“I just got a really fucking strange request for an appearance at Halja and I’d rather not go in completely blind. I’m not a fan of torture, so if he’s pissed at me and you can find out, a heads up would be great. Maybe he’s got something else up his sleeve; I just don’t know what to make of this.” Luc slid the bloody, folded parchment across the table to Baal who unfolded and skimmed through it.
“Definitely outside of the norm.” Baal re-folded the message and slid it back to Luc, keeping his eyes trained on the table. “The only weird rumor that comes to mind is something I heard from a succubus I was…friendly with recently.” Luc and Sam raised their eyebrows at each other. B was “friendly” with a lot of women. Pillow talk was his best form of intelligence gathering. “She has some contacts inside the castle. Her brother’s being held there and she’s trying to find a way to get him out. Anyhow, I guess she was doing one of her brother’s guards to get intel and he let slip something about a Chimera.”
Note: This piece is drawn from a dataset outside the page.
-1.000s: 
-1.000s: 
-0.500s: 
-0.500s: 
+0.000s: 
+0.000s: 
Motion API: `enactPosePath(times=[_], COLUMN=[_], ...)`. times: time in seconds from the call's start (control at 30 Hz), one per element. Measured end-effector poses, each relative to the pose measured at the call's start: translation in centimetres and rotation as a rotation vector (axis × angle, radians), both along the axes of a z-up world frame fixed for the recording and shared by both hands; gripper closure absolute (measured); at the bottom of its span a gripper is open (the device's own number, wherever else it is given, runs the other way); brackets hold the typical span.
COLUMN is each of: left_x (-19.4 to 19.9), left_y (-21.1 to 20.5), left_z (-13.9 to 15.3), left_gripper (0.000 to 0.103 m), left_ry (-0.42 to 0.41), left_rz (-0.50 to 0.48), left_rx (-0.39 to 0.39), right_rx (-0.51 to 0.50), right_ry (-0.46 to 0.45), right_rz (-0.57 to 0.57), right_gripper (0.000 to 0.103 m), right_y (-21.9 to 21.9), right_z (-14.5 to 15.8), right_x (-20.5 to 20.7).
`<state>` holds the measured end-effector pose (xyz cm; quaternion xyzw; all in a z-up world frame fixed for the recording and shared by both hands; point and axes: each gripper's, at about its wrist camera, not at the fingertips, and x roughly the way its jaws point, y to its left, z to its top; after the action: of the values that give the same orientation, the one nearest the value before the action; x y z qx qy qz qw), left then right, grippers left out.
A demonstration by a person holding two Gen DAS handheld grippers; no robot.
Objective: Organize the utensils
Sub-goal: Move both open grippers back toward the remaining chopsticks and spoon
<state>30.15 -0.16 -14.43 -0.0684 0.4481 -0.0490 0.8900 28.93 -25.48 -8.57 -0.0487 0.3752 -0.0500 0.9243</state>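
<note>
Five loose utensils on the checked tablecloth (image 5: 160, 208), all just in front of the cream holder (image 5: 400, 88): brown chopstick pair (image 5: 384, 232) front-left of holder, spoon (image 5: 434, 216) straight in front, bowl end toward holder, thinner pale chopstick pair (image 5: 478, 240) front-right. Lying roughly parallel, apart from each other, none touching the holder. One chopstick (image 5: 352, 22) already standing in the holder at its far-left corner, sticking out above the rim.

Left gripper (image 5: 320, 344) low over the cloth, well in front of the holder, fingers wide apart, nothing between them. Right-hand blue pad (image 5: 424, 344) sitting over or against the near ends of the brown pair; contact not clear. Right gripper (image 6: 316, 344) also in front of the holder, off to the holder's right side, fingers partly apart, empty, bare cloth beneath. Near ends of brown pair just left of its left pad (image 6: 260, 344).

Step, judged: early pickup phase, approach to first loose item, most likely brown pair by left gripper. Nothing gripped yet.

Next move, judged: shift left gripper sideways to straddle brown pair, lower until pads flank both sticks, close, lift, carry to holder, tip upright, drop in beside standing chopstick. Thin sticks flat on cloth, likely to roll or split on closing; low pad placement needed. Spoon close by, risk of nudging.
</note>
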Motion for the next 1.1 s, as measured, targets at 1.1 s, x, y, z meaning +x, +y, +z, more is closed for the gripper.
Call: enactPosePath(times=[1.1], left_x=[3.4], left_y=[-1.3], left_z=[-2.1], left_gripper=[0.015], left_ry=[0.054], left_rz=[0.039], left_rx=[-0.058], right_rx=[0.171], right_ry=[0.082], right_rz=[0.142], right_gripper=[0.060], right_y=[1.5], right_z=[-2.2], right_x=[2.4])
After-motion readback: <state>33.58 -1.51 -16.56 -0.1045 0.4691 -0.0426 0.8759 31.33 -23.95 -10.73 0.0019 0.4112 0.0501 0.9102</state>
The three of them sat in silence mulling it over. Sam frowned and shook his head in confusion. “I don’t get it. Chimera don’t exist anymore. The last one was killed centuries ago. Even if they did still exist, what the hell would Satan want with one of them?”
“I know. That’s why I didn’t think much of it — figured it was bullshit.” B shrugged. Sam drummed his fingers on the table and looked at his friends. “Ok, suppose this is true. What do we know about the Chimera?”
Luc’s eyes widened and he paled visibly. Sam and B both looked at him, concern etched on their faces. “What?” They asked simultaneously.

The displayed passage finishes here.